- AIM OF THE TASK -
In the records below, the line with "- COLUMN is" opens the range and the line with "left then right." closes it; print that range exactly and nothing else.

- Entries taken from a collection -
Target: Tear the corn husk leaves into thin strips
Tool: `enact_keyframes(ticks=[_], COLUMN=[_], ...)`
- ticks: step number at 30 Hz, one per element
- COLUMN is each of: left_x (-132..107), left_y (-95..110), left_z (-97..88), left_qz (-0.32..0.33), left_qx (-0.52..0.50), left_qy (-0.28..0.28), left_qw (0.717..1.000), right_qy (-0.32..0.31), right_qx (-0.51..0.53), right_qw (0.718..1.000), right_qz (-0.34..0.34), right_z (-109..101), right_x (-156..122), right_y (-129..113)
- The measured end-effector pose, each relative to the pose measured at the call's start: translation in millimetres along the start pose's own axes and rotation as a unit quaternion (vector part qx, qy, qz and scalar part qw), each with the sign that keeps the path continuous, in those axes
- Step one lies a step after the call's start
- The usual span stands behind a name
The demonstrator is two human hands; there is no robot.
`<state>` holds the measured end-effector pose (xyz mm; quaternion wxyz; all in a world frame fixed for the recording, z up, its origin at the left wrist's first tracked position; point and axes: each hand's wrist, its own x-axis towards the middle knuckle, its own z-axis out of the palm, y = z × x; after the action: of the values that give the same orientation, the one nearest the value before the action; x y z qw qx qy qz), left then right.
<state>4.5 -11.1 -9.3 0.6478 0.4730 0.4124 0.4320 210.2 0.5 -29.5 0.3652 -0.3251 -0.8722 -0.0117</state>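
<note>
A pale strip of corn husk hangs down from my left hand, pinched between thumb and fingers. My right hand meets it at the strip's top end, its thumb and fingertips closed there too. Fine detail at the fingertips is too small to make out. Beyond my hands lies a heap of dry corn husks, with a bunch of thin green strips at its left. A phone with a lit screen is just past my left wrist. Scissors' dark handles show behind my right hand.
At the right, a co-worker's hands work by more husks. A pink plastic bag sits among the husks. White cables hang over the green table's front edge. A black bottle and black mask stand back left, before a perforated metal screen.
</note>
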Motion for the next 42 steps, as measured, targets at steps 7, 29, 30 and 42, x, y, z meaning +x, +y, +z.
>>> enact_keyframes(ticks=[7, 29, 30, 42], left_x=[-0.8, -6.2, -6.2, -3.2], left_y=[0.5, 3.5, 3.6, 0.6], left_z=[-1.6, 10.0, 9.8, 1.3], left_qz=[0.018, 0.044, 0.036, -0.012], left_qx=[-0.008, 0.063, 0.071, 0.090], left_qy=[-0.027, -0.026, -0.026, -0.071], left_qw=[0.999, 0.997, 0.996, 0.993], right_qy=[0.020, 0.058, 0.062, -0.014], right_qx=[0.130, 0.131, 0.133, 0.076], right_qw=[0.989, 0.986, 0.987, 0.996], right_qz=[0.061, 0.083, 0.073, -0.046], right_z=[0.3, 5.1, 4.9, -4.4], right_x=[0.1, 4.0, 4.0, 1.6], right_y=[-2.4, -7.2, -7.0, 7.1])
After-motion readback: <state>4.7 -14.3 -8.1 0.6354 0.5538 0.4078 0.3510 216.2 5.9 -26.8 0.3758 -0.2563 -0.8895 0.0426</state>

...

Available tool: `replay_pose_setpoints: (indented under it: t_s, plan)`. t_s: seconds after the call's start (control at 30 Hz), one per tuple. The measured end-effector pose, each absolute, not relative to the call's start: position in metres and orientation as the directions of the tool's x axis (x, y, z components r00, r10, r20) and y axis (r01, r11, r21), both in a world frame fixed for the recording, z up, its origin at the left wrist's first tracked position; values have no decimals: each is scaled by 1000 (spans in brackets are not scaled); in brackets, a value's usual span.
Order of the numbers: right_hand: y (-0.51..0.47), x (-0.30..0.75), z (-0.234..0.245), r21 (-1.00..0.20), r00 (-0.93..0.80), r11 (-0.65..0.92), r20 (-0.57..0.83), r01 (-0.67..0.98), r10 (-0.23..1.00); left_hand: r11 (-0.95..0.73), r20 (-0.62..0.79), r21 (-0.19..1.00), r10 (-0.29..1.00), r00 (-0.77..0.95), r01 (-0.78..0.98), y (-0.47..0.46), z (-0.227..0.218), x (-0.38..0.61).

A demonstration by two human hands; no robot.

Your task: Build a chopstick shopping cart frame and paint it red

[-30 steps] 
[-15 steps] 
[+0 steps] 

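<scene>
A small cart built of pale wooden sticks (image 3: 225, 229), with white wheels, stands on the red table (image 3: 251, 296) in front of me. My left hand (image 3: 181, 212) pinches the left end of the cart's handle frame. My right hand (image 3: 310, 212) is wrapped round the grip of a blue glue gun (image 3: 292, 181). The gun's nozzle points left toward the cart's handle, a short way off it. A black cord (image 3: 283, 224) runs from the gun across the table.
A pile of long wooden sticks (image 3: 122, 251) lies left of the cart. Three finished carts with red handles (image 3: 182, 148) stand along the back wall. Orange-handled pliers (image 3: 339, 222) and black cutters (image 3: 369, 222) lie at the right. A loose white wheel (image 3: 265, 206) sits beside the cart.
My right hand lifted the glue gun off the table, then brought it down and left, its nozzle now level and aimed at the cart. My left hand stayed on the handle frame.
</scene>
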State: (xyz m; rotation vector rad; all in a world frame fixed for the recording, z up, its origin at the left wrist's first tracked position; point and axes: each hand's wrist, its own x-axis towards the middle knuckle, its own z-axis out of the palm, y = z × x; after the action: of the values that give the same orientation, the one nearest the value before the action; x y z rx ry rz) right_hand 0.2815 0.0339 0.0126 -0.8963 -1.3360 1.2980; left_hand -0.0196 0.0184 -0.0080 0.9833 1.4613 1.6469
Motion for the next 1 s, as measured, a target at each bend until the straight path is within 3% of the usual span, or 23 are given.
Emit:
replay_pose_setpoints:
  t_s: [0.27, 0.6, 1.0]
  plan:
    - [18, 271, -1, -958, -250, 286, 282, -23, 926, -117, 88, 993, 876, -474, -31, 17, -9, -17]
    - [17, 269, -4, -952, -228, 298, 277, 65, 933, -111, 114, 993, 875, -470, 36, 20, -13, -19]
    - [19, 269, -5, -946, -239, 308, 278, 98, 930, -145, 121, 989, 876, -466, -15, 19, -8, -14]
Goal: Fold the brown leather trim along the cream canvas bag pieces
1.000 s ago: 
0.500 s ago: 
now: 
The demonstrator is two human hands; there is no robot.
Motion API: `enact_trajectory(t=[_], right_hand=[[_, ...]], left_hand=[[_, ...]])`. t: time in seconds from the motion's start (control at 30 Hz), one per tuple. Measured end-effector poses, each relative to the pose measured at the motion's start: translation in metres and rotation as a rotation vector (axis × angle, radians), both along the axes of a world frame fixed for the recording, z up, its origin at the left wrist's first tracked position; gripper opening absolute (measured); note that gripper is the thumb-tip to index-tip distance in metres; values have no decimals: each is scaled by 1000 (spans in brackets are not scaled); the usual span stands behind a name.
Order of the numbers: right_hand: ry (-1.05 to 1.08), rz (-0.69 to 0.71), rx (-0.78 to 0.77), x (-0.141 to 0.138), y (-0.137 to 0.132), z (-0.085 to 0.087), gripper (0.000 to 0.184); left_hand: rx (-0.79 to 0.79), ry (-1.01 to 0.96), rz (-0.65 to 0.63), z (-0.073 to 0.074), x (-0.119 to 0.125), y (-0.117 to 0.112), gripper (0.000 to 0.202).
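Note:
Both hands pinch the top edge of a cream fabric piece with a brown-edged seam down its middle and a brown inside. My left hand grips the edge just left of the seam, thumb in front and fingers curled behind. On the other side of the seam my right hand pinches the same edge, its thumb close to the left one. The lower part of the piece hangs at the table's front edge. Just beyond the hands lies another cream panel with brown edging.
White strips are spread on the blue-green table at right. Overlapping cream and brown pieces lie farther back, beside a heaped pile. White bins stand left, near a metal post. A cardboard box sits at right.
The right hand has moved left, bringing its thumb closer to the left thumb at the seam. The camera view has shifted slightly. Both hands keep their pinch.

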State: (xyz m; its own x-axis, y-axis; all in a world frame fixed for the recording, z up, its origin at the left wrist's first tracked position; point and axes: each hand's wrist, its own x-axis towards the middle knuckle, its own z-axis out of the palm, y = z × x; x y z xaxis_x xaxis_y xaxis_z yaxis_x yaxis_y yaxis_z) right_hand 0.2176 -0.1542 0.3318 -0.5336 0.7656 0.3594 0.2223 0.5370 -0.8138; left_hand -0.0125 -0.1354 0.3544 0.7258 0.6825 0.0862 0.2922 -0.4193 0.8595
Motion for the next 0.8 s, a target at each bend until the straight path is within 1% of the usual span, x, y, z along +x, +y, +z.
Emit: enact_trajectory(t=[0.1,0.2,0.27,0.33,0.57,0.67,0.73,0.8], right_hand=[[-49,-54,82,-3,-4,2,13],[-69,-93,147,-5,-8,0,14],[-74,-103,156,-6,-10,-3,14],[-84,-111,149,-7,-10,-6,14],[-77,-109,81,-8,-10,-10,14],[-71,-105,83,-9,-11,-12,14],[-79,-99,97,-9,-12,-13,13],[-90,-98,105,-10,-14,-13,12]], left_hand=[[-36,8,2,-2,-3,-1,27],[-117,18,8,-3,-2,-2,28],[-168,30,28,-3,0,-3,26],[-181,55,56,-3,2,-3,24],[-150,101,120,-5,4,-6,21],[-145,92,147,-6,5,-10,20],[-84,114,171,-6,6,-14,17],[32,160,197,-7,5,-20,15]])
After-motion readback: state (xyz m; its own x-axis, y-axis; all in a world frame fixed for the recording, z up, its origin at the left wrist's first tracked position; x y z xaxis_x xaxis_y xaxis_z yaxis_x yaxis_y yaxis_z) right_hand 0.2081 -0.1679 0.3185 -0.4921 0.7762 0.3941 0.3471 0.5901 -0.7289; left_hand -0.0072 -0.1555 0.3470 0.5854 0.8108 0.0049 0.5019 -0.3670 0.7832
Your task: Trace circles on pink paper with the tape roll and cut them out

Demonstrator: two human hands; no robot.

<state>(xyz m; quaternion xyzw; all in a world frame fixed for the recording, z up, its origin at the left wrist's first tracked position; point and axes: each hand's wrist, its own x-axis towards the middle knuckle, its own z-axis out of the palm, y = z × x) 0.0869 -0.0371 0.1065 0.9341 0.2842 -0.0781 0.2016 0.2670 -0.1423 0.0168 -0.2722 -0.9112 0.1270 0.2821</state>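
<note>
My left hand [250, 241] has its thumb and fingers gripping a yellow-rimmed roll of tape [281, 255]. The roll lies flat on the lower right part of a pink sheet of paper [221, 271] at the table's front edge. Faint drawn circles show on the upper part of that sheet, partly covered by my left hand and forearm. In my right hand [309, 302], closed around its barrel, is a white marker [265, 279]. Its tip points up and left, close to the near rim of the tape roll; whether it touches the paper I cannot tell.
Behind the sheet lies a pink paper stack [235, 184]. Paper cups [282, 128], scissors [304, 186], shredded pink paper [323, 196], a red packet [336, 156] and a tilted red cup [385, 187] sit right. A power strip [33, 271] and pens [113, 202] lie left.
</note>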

- REPLY -
- COLUMN is each of: left_x (-132..107), left_y (-95..110), left_z (-97..88), left_qz (-0.32..0.33), left_qx (-0.52..0.50), left_qy (-0.28..0.28), left_qw (0.717..1.000), right_qy (-0.32..0.31), right_qx (-0.51..0.53), right_qw (0.718..1.000), right_qz (-0.34..0.34), right_z (-109..101), right_x (-156..122), right_y (-129..113)
- The measured end-effector pose, each relative to the pose measured at the call's start: translation in millimetres along the start pose's own axes and rotation as a unit quaternion (vector part qx, qy, qz and scalar part qw), each with the sign that keeps the path continuous, in those axes
- Step one lies a step after the call's start
- The usual span stands behind a name
The demonstrator is two human hands; there is no robot.
`<state>` holds the measured end-effector pose (xyz mm; quaternion wxyz; all in a world frame fixed for the recording, z up, its origin at the left wrist's first tracked position; point and axes: each hand's wrist, its own x-axis towards the middle knuckle, its own z-axis out of the palm, y = z × x; after the action: of the values that give the same orientation, the one nearest the value before the action; x y z qw qx qy qz), left then right.

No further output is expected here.